Supplied material -
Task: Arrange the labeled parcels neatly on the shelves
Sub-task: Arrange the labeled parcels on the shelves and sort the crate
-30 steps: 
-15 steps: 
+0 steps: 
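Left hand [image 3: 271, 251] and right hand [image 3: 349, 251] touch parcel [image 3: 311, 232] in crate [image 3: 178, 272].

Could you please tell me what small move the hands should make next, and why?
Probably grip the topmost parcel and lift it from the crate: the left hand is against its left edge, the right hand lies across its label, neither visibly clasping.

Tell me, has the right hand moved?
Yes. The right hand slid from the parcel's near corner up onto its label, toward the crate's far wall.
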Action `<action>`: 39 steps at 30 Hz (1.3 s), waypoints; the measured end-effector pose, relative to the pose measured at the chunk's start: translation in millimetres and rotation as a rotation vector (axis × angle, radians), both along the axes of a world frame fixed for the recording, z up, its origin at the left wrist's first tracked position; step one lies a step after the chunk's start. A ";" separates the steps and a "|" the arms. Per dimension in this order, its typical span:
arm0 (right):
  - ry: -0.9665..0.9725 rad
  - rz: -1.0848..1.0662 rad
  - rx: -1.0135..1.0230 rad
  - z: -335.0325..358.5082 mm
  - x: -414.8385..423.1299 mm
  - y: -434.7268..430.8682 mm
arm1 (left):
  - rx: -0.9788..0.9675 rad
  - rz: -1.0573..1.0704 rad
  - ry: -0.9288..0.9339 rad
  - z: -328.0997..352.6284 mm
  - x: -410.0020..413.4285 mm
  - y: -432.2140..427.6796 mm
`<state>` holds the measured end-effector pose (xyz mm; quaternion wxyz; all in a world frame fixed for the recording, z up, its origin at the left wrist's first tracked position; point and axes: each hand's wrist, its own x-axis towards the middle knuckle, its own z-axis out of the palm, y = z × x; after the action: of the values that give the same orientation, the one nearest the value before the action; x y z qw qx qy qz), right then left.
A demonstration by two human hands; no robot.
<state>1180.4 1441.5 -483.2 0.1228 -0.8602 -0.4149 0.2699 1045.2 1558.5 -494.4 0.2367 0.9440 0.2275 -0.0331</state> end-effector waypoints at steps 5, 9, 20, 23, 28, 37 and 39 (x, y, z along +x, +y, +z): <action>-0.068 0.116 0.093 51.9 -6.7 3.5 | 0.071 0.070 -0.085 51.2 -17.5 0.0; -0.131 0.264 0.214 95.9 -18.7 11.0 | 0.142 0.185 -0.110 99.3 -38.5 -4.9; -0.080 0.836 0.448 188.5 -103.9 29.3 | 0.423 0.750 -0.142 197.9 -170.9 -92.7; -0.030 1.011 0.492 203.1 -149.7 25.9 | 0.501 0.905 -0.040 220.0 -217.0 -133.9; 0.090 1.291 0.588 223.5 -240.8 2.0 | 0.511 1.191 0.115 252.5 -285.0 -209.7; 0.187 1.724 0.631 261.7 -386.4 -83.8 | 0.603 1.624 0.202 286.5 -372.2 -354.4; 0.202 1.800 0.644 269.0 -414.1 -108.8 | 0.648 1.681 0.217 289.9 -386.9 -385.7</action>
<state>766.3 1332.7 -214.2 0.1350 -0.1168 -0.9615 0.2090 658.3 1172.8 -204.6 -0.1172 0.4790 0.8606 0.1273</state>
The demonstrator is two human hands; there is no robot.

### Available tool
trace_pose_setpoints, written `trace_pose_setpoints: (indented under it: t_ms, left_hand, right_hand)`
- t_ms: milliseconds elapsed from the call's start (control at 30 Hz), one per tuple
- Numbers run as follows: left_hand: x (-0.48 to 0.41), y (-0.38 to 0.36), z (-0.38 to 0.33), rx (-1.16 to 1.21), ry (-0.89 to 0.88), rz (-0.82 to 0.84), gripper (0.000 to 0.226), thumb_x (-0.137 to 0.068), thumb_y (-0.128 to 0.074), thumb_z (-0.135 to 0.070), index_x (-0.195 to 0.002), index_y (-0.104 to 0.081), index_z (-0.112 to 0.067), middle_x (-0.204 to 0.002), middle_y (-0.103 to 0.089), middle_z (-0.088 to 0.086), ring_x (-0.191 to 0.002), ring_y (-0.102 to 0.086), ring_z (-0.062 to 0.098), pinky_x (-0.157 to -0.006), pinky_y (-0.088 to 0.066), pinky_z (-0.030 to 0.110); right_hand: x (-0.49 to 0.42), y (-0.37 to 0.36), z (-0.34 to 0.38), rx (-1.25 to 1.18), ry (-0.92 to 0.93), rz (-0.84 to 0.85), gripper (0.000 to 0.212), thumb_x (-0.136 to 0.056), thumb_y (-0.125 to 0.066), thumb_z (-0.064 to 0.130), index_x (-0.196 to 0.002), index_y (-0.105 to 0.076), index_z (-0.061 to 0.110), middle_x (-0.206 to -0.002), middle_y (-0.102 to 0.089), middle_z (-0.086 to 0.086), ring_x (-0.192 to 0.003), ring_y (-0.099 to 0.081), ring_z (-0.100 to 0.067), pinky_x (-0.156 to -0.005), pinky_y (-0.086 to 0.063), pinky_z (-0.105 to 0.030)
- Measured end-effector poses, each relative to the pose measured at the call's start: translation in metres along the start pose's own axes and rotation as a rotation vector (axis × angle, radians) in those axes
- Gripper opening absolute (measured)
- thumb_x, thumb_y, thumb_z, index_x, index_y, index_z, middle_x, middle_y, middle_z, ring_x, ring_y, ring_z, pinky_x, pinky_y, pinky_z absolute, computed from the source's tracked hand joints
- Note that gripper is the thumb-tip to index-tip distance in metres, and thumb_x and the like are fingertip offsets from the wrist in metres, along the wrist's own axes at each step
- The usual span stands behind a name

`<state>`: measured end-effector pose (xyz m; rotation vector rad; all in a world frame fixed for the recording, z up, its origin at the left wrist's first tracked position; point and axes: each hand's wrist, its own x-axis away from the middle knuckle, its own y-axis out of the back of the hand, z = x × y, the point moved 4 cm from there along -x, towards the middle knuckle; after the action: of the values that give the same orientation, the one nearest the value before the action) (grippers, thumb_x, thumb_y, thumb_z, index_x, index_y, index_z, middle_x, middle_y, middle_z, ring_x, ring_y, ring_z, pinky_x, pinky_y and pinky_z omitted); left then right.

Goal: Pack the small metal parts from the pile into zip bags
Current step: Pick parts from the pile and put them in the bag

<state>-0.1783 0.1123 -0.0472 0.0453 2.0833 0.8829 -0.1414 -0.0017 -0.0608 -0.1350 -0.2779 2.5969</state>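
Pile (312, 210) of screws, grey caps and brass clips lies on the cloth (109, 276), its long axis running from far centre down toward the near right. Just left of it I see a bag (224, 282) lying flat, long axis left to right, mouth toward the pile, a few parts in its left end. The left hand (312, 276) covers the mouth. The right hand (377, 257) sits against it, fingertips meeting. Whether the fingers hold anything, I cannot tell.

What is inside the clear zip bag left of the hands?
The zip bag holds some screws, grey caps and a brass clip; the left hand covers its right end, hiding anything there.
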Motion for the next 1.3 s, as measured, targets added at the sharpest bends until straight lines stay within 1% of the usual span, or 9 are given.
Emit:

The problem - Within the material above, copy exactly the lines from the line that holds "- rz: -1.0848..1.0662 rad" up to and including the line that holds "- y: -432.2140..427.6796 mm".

Exercise response -
  - rz: -1.0848..1.0662 rad
  - rx: -1.0135..1.0230 rad
  - z: -335.0325..358.5082 mm
  - x: -414.8385..423.1299 mm
  - y: -434.7268..430.8682 mm
arm1 (left):
  - rx: -0.9788..0.9675 rad
  - rz: -1.0573..1.0704 rad
  - ry: -0.9288..0.9339 rad
  - z: -328.0997..352.6284 mm
  - x: -410.0020..413.4285 mm
  - y: -432.2140..427.6796 mm

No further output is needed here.